At Wheaton, he planned to become an actuary, but a friend helped him land an internship at what became the Lamont-Doherty Earth Observatory at Columbia. It was there that he fell in love with scientific instruments and carbon dating, the technique that helps researchers determine the ages of materials that are tens of thousands of years old. He decided to transfer to Columbia from Wheaton.
He went on to earn a bachelor’s degree in physics and a Ph.D. in geology there and to join Columbia’s faculty in 1959.
Throughout his career, Dr. Broecker worked through problems with a pencil and paper, avoiding computers. He was dyslexic, and had staffers retype his manuscripts and emails, said Ms. Clark, who helped edit his papers. “He said he needed the pencil and paper because that’s how he thought,” she said in an interview.
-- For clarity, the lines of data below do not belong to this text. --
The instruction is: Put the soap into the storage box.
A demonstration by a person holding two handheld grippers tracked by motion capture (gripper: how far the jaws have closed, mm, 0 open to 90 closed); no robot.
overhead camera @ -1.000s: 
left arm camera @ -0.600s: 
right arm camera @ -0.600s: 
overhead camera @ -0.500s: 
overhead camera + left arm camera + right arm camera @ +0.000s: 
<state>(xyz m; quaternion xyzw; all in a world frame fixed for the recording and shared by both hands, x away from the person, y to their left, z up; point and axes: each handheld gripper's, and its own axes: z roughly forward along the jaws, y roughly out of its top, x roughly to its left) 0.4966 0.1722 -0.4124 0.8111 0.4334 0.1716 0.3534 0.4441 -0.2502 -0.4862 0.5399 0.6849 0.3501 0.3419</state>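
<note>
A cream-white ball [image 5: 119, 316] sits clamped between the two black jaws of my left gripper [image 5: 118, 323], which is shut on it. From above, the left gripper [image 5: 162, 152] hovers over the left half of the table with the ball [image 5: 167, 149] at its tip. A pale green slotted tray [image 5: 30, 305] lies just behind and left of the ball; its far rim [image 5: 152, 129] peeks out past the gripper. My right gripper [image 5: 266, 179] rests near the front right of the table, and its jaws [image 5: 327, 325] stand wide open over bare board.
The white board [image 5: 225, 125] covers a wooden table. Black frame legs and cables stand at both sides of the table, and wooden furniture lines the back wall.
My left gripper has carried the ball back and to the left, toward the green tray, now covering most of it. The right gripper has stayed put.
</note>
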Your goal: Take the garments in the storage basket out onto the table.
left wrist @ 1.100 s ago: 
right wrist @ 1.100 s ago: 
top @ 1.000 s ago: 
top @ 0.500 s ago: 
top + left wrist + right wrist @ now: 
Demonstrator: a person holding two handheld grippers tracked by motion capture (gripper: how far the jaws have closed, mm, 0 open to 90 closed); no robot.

The author of more than 500 research papers and some 17 books, Dr. Broecker received many science awards, including the National Medal of Science from President Bill Clinton in 1996.
Prize money was often attached to the honors, his daughter Ms. Kennedy said, but he plowed most of it back into his research. “Money was never important to my father,” she said.
She said that his travels for research had kept him away from home much of the time, but that when he was home he had kept things lively, with treasure hunts in the house and croquet in the yard.
Though he was often referred to as the “grandfather of climate science” or the “father of global warming,” Dr. Broecker disdained such titles, which he said were better deserved by others. He even offered $200 to anyone who could find the phrase “global warming” used before he published his 1975 paper.
Some occurrences were found, but his usage had made the phrase stick. Still, he wrote, “It is my hope that the title ‘Father of Global Warming’ does not appear on my tombstone.”
In any case, there will be no tombstone, Ms. Clark said. Instead, she intends to comply with his wishes that on her next ocean research trip, a colleague, Dr. Sidney R. Hemming, scatter his ashes at sea.